Most recently, the AWLA Hawk published statistics showing that about 30 percent of all dogs and cats that entered the shelter in FY 2010 were euthanized.
Enter Neil Trent, who took over as the League’s executive director in September.
“Not on my watch,” he said, after being asked about the numbers.
Trent, who started his career in animal welfare more than 30 years ago as an animal cruelty law enforcement officer in the United Kingdom, says that he is making collaboration a high priority in his effort to reduce the kill rate.
“Whatever we can do to try to get more animals turned around through the shelter process and out into foster homes or new homes as quickly as we can, that’s what our challenge is going to be,” he said. To that end, he’s pushing AWLA to be “more collaborative, to reach out more and engage more members of the community.”
Among the initiatives Trent has been undertaking is collaborating with animal rescue organizations — including breed-specific rescue organizations — to try to place more cats and dogs with adoptive families.
“We are starting to network more with local rescue groups,” he said. “They do great work in finding homes.”
Trent has also been trying to bolster the League’s volunteer corps, in an effort to make shelter animals more visible at events in the community.
“If we get more volunteers, we’ll have more opportunity… to get more of our adoptable animals out to these outdoor events,” he said.
“We’re talking about living animals here,” Trent added. “They’re not just commodities sitting in a parking lot with a for sale sign on them.

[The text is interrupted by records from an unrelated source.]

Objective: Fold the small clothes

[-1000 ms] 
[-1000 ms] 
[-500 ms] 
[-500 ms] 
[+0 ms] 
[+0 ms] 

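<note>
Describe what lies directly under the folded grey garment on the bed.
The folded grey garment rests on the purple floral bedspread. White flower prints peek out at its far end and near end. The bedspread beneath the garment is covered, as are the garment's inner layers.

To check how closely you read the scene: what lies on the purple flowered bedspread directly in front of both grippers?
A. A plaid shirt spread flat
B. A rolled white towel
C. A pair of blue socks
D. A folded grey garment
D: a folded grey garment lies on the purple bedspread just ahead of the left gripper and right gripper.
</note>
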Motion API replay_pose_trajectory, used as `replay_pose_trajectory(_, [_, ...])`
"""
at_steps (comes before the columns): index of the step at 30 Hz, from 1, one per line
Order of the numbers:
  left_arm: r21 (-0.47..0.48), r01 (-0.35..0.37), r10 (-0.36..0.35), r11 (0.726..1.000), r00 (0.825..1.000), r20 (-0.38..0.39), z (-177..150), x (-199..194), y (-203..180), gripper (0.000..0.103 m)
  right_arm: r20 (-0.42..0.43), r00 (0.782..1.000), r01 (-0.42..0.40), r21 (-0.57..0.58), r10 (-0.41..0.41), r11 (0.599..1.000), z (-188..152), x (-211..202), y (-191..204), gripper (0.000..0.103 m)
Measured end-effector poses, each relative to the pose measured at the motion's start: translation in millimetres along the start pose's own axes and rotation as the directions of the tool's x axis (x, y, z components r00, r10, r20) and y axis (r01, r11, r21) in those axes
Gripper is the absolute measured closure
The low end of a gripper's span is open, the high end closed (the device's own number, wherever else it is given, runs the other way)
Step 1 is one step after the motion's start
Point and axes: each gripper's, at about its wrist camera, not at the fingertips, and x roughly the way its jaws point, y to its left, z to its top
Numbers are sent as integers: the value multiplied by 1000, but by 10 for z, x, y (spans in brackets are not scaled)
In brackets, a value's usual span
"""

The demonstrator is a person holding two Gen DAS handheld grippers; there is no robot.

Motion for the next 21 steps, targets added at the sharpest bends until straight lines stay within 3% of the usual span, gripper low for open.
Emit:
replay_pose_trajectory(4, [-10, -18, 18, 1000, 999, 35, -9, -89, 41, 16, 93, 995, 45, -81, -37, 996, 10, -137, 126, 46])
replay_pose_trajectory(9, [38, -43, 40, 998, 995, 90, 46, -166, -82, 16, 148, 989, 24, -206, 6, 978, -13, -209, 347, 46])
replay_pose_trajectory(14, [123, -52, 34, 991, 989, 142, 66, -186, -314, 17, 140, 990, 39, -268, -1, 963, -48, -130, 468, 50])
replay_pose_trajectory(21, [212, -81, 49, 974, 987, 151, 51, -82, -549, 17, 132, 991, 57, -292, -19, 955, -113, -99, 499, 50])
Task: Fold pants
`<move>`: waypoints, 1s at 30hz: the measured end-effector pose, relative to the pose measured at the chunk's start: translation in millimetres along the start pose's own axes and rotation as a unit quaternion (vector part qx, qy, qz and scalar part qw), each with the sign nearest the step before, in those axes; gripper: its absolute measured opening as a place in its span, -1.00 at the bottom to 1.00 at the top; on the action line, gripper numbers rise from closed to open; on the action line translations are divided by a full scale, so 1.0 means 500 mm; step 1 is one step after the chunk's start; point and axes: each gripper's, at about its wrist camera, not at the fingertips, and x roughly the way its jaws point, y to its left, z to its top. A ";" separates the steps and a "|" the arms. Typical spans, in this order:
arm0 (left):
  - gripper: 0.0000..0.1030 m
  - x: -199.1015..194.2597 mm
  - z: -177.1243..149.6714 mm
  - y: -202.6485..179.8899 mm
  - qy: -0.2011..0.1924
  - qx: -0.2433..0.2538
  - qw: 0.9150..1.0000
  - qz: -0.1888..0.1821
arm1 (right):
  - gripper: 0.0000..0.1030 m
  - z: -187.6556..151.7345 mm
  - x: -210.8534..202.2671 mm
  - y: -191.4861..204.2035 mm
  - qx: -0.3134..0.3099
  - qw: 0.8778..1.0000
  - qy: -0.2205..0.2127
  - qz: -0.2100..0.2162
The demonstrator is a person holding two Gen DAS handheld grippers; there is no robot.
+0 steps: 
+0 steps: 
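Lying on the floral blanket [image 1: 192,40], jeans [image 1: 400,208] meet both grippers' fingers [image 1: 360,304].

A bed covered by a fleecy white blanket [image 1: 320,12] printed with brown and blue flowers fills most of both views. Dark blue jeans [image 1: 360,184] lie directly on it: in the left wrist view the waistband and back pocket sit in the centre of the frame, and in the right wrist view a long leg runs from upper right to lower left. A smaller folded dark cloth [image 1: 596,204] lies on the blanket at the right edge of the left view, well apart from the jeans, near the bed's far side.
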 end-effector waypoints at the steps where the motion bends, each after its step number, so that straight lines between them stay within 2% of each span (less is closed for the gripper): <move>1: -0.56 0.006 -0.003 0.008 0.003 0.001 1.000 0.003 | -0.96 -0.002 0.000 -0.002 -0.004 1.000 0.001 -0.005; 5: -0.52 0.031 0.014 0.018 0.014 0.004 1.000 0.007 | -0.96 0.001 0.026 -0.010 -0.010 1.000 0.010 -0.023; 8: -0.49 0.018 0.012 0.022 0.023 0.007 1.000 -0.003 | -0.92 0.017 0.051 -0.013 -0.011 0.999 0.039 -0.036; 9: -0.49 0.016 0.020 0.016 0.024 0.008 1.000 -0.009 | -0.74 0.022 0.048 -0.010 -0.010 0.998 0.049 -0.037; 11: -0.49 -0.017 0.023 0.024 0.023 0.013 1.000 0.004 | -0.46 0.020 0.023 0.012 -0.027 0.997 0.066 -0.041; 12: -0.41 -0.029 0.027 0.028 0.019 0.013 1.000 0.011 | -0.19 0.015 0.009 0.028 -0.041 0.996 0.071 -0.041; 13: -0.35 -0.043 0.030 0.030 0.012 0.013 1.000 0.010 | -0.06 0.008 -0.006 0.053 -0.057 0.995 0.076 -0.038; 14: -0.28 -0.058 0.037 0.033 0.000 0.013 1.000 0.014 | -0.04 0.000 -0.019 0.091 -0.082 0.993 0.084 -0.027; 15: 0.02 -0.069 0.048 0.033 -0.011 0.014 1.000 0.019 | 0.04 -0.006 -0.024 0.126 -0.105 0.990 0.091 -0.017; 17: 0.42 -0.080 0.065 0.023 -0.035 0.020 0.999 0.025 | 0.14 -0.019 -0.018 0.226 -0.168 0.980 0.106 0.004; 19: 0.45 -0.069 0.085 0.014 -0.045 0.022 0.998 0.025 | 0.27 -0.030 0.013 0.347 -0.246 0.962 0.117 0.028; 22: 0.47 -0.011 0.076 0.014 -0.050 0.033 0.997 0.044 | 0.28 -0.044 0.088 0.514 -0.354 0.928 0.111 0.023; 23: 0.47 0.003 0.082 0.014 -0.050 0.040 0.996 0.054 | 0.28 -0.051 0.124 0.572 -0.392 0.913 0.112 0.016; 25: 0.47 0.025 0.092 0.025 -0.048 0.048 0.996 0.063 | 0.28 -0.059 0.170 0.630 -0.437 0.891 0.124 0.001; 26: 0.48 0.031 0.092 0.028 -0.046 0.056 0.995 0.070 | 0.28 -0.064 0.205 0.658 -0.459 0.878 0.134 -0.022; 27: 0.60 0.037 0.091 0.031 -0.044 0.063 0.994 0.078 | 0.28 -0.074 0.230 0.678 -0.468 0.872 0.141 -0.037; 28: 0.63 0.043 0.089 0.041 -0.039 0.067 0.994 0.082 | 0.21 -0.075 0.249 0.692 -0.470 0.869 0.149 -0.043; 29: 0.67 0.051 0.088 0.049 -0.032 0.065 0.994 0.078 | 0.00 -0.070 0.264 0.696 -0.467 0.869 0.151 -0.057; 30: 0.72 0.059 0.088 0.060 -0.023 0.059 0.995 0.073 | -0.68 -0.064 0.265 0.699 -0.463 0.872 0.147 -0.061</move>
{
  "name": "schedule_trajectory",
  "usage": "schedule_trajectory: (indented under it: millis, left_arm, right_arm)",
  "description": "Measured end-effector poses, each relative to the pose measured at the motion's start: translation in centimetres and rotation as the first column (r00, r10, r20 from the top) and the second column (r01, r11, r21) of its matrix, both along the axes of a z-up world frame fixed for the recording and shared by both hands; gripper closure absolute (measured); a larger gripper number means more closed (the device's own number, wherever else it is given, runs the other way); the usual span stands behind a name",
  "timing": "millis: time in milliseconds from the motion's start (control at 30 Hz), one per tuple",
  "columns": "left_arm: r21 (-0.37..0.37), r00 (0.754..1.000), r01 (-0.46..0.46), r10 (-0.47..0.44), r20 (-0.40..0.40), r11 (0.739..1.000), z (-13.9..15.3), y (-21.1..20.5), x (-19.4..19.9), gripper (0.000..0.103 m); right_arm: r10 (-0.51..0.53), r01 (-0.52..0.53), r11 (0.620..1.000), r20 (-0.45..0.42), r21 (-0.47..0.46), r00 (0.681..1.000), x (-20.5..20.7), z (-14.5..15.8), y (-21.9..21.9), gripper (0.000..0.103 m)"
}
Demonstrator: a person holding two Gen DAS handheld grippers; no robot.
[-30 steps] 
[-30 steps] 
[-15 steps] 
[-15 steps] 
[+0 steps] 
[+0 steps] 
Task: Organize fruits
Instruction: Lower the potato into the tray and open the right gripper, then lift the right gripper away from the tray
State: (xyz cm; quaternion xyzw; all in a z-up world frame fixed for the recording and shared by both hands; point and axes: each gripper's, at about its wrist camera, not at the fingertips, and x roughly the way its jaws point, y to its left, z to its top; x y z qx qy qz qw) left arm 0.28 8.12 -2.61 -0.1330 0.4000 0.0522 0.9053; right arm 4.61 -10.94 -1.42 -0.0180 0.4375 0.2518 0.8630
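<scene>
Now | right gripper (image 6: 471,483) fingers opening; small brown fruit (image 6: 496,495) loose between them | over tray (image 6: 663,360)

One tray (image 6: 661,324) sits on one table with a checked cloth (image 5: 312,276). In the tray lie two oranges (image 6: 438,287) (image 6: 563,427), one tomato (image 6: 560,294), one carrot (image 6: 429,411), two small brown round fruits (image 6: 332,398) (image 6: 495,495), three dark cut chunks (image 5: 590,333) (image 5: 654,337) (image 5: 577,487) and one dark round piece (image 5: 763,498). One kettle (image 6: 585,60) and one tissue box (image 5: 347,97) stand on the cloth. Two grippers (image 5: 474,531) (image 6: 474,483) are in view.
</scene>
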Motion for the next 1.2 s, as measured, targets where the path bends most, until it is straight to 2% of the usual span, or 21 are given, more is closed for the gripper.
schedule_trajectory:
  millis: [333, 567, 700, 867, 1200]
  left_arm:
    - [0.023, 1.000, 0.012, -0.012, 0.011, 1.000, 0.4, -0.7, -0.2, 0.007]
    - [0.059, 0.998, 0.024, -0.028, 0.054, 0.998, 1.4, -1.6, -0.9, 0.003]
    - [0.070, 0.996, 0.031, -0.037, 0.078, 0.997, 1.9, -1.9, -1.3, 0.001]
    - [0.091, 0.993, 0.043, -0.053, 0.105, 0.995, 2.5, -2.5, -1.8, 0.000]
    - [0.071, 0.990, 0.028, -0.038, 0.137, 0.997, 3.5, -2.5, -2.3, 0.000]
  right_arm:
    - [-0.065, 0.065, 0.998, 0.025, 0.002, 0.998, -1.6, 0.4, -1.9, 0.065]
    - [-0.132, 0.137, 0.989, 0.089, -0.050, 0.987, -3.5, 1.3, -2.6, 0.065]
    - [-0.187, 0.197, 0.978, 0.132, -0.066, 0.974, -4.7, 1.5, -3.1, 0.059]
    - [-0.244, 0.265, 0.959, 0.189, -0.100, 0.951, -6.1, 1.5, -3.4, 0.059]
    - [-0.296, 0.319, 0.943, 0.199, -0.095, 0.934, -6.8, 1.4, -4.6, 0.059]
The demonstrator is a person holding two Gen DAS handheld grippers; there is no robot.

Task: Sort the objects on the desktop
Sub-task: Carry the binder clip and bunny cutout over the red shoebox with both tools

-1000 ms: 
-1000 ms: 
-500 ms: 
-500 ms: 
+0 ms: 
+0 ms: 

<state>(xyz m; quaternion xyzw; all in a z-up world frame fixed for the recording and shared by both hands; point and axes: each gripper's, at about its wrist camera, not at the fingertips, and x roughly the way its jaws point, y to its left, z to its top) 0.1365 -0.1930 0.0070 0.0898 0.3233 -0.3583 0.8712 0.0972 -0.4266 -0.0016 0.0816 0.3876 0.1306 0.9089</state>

They’re living breathing creatures, and our role is to ensure that these animals get every possible chance that they can to make a very short spell here at the shelter and back into a good forever home as quickly as possible.”
On Wednesday, AWLA will host a workshop about feral cats with the group Alley Cat Allies. At least 50 people are expected to attend the event, during which Trent will discuss the new Trap-Neuter-Return program that he’s helping to implement.